I have encountered two different definitions of "Duck Typing". No doubt there are people who will tell you that one of them is "correct" and the other is "incorrect". I merely attempt to document that they're both used rather than tell you that they're both "correct", but personally I see nothing wrong with the broader meaning.
1) runtime-only typing. Type is a property of objects, not variables, and hence necessarily when you come to call a method on an object, or otherwise use properties that it has by virtue of its type, the presence or absence of that method is discovered at runtime[*]. So if it "looks like a duck and quacks like a duck" (i.e. if it turns out to have a quack()
function) then it "is" a duck (anyway, you can treat it like one). By this definition of course C++ templates fall at the first hurdle, they use static typing.
2) A name used more generally for the principle that if it looks like a duck and quacks like a duck then it is a duck, to mean any setup in which interfaces are implicitly defined by the operations performed by the consumer of the interface, rather than interfaces being explicitly advertised by the producer (whatever implements the interface). By this definition, C++ templates do use a kind of duck-typing, but whether something "looks like a duck" is determined at compile time, not at runtime, based on its static type rather than its dynamic type. "Check at compile time, can this variable's static type quack?", not "check at runtime, can this object quack?".
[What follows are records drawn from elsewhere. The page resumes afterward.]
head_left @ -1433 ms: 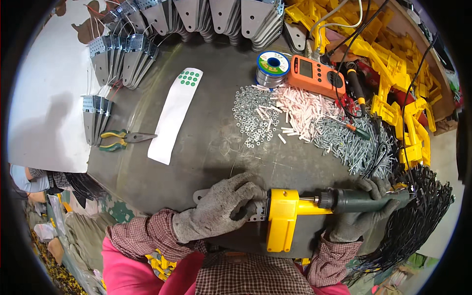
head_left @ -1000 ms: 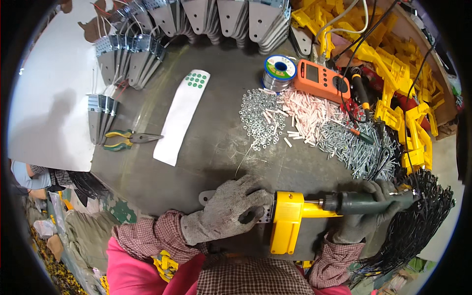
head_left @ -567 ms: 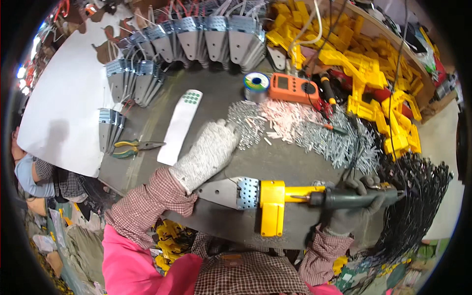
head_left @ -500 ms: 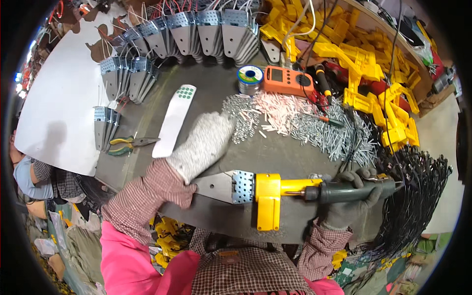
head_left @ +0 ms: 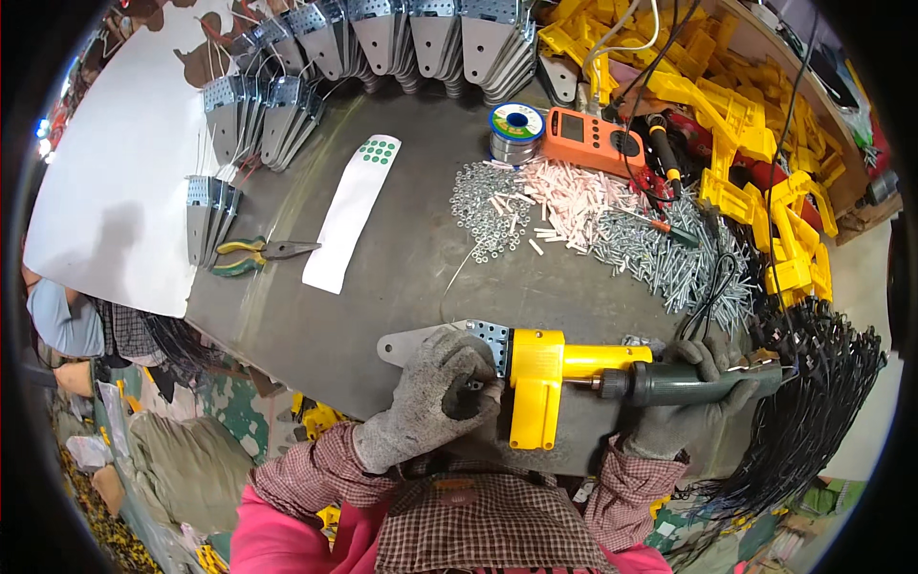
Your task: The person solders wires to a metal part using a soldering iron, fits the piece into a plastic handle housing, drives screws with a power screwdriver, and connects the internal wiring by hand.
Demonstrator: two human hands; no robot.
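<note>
My gloved left hand (head_left: 430,397) is closed in a pinch around a small metal nut (head_left: 474,385). It lies over the flat grey metal plate (head_left: 404,345), hiding part of it. A perforated silver bracket (head_left: 491,341) joins that plate to a yellow plastic handle (head_left: 537,387). My gloved right hand (head_left: 674,421) wraps round a dark electric screwdriver (head_left: 688,383). Its bit points left, at the yellow handle; whether it meets a screw there I cannot tell.
Beyond lie piles of nuts (head_left: 486,210), pinkish sleeves (head_left: 569,206) and screws (head_left: 679,258). A solder spool (head_left: 516,139) stands by an orange meter (head_left: 588,142). Pliers (head_left: 263,253) and a white sticker strip (head_left: 349,215) are at left; black cables (head_left: 813,402) hang at right.
My left hand has come back from beside the nut pile to the metal plate and is now pinched on a nut. The right hand still grips the screwdriver. The view has shifted slightly.
</note>
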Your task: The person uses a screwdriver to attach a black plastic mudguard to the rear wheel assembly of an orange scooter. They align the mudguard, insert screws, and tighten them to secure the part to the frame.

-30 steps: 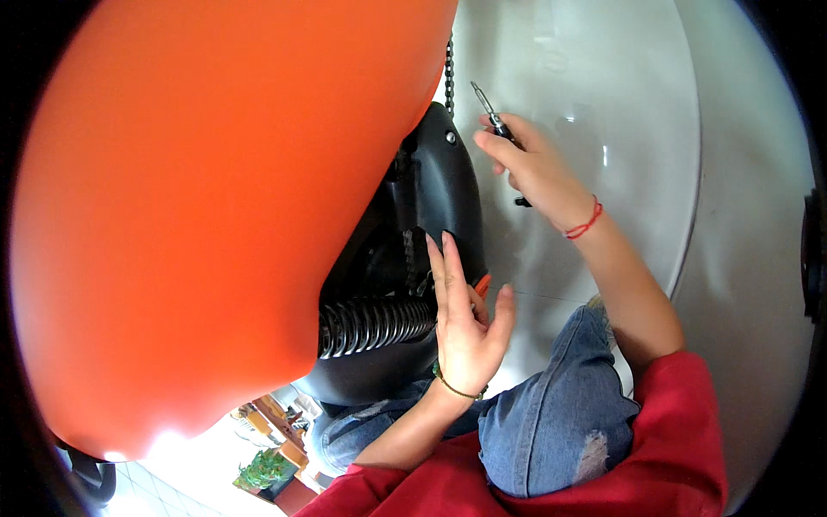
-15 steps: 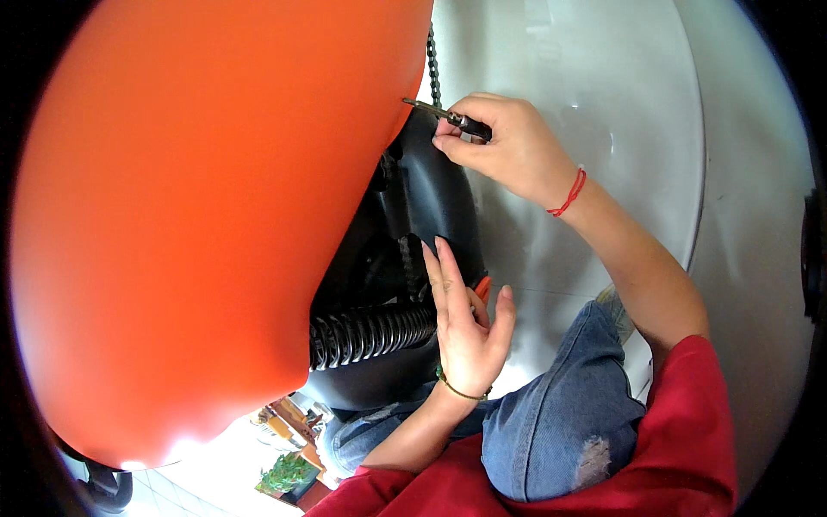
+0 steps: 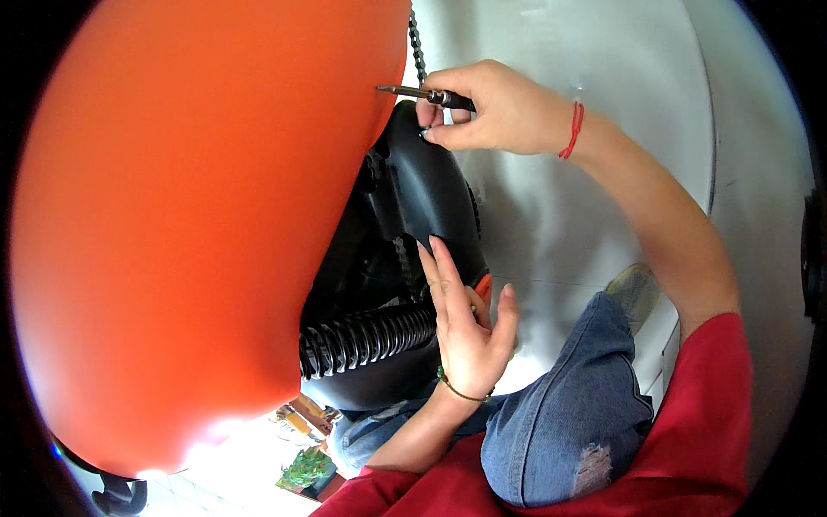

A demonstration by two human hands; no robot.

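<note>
My right hand (image 3: pixel 495 108) is closed around a screwdriver (image 3: pixel 448 99), its black handle inside the palm and its metal shaft pointing left across the edge of a big orange body panel (image 3: pixel 189 224). The thumb and fingertips meet at the upper end of a black plastic chain cover (image 3: pixel 426 177), with a small shiny spot between them, too small to name. Lower down, my left hand (image 3: pixel 465 336) is open, its first two fingers stretched out and their tips resting on the cover; the thumb stands apart.
A black coil spring (image 3: pixel 370 345) sits under the orange panel, left of my left hand. A chain (image 3: pixel 418 47) runs up past the cover's top. My bent knee in jeans (image 3: pixel 560 414) is close on the right, over a pale floor. A green plant (image 3: pixel 306 468) stands lower left.
My right hand has moved left and slightly up with the screwdriver, bringing its fingertips onto the cover's upper end. My left hand stays at the cover. The view has shifted a little.
</note>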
The dispute seems to me in effect to be over whether Python "owns" the term, so that only Python-like type systems can be called duck typing, or whether others are free to appropriate the term to mean a similar concept in a different context. Whatever you think it should mean, it seems irresponsible to use a "jokey" term and demand that everyone understands the same formal definition from it. SO is not a suitable forum to tell you what a term "should" mean, unless there's an authoritative source that you're asking about, like a dictionary or any academic papers that define it formally. I think it can tell you what it's actually used to mean.
"Generic programming" can make use of duck typing or not, depending on the exact details. C++ generic containers do use "type 2" duck-typing, because for a general type in C++ it's not guaranteed that you can copy it, compare it, get a hash value, etc. Java generic containers don't, Object
has enough methods already to make it hashable etc.
Conversely, I suspect that anything you do that uses duck typing, can reasonably be referred to as "generic programming". So I suppose, in the terms you asked for, GP > DT in that duck typing (either definition) is a strict subset of the vast range of stuff that can be called "generic".
[*] well, in some cases your dynamic language could have some static analysis that proves the case one way or the other, but the language demands the ability to defer this check until runtime for cases where the static analysis cannot conclusively say.